[Start of section]

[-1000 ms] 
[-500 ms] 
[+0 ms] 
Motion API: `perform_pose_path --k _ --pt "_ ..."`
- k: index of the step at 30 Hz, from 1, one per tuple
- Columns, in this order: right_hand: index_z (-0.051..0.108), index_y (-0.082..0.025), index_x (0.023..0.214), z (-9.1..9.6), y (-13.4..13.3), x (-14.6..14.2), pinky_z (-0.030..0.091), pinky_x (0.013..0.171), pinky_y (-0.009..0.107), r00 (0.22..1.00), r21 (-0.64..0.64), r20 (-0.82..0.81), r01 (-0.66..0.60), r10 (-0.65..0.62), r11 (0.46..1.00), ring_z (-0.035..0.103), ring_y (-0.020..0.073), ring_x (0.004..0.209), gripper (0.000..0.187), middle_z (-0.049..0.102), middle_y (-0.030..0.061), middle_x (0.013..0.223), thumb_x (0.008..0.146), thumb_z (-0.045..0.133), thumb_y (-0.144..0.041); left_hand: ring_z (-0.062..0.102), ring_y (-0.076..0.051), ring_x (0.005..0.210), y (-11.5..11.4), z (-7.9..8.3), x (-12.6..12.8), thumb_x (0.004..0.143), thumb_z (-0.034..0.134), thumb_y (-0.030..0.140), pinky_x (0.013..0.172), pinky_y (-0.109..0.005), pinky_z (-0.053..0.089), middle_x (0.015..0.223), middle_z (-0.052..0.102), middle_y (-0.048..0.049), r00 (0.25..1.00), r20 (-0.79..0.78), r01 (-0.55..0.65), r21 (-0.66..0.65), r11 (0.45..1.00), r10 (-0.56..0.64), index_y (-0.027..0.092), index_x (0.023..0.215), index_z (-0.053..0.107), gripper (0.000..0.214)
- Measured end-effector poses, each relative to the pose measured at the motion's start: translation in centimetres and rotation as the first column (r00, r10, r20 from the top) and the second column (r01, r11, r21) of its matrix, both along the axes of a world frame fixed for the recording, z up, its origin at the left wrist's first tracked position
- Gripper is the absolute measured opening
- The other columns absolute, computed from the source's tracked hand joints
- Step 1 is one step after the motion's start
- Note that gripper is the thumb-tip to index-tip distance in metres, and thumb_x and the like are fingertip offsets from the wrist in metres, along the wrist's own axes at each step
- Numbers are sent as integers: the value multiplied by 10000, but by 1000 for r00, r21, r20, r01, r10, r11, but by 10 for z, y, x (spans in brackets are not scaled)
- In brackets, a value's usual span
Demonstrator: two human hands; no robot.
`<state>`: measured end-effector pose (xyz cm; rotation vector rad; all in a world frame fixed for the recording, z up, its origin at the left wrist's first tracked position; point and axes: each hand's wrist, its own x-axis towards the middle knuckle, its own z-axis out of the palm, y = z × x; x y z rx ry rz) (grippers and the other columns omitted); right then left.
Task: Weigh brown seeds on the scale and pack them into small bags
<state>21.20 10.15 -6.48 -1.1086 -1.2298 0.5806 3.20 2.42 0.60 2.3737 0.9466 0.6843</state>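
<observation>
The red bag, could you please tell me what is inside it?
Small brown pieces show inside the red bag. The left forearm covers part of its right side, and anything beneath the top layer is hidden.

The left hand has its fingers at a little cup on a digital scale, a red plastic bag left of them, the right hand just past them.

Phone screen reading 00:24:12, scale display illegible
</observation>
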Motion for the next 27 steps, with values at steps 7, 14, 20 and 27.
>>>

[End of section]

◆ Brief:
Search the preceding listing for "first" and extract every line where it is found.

◆ Reply to the exercise:
- Measured end-effector poses, each relative to the pose measured at the motion's start: translation in centimetres and rotation as the first column (r00, r10, r20 from the top) and the second column (r01, r11, r21) of its matrix, both along the axes of a world frame fixed for the recording, z up, its origin at the left wrist's first tracked position
`<state>`: measured end-effector pose (xyz cm; rotation vector rad; all in a world frame fixed for the recording, z up, its origin at the left wrist's first tracked position; point and axes: each hand's wrist, its own x-axis towards the middle knuckle, its own z-axis out of the palm, y = z × x; x y z rx ry rz) (grippers and the other columns omitted); right then left.

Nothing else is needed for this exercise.